Marquis of Villahermosa e Santa Croce is a title first granted in 1745 by Charles Emmanuel III of Sardinia to the Sardinian merchant Bernardino Antonio Genovès. It has passed afterwards to a branch of the house Manca, called Manca di Villahermosa since.

== The grant ==
Don Bernardino Antonio Genovès belonged to a merchant family that was rapidly growing in the nobility thanks to the strong support to the crown, especially financial and political. His father Antonio Francisco had become Marquis of the Guard in 1699 and himself got the prominent title of Duke of San Pietro in 1737, thus becoming the most relevant Sardinian subject. In 1745 he proposed to populate the mountains (saltos) of Pompongia, Curcuris, Fenugheda, Isola Maggiore e Fossadus by Oristano in exchange with the title of Marquis of Villahermosa e Santa Croce, being Villahermosa the name of the village to build and populate and Santa Croce (Saint Cross) the church to dedicate.
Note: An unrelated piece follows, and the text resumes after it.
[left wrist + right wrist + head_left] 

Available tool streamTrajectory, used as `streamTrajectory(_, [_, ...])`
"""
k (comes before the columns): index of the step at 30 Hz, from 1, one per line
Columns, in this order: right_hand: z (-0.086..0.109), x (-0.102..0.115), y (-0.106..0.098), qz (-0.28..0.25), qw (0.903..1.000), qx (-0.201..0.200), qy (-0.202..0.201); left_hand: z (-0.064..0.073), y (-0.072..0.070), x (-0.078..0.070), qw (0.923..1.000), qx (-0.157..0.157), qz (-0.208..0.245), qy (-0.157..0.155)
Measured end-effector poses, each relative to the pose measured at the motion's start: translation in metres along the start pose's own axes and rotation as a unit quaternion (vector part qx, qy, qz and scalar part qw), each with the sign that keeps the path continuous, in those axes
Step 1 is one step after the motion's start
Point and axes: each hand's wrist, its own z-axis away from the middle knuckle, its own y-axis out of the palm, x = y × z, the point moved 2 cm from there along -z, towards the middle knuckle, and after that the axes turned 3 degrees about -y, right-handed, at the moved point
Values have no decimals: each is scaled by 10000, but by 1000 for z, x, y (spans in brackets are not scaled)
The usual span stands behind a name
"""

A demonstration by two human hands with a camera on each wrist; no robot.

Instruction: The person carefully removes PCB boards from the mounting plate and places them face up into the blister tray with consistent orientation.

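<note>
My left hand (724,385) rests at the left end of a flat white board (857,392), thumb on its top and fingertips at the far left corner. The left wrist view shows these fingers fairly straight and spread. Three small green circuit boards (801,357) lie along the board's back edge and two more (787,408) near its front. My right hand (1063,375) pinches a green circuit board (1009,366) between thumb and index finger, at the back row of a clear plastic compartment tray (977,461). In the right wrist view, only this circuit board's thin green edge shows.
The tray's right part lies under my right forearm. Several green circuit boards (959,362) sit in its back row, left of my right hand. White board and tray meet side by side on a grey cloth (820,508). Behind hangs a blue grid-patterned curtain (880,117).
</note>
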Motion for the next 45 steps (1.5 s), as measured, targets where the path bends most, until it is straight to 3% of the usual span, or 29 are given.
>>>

Therefore, it consisted in an unpopulated fief.

== The renewal ==
The Duke never succeeded to populate the fief and the village and the church were never built. Upon his death, the treasury took the fief over for debts, but his son managed to obtain a new grant to a nephew, Stefano Manca di Thiesi, a Marquis of Morès's cadet grandson and a cousin of the Duke of Asinara. Technically, the act of grace by which the king makes an extinct title live again is called a renewal.

The title has been inherited by male line since and Stefano Manca and his descent have taken the family name Manca di Villahermosa.

== List of Marquesses ==

=== First grant ===
1. Bernardino Antonio Genovès, 1st Marquess of Villahermosa e Santa Croce (born 1693), 1745-1764

=== Renewal ===
Source:
1. Stefano Manca, 2nd Marquess of Villahermosa e Santa Croce (b. 1767), 1804-1838
2. Carlo Manca, 3rd Marquess of Villahermosa e Santa Croce (b. 1806), son of the latter, 1838-1864
3. Giovanni Manca, 4th Marquess of Villahermosa e Santa Croce, 1st Marquis of Nissa (b. 1808), brother of the latter, 1864-1878
4. Stefano Manca, 5th Marquess of Villahermosa e Santa Croce, etc. (b. 1836), son of the latter, 1878-1911
5. Giovanni Manca, 6th Marquess of Villahermosa e Santa Croce, etc. (b. 1862), son of the latter, 1911-1918
6. Stefano Manca, 7th Marquess of Villahermosa e Santa Croce, etc. (b. 1902), son of the latter, 1918-1946
7. Giovanni Manca, 8th Marquess of Villahermosa e Santa Croce, etc. (b. 1931), son of the latter, 1946-2022
Present holder is the only son of the latter, called Stefano, with the eldest of his first cousins as heir presumptive.

== See also ==
- List of Marquesses in Italy

== Sources ==
- Vacca Odone, Enrico (1898). "Itinerario-guida ufficiale dell'isola di Sardegna"
- Scano, Dionigi (2003). "Donna Francesca di Zatrillas"
- Floris, Francesco (1996). "Feudi e feudatari in Sardegna"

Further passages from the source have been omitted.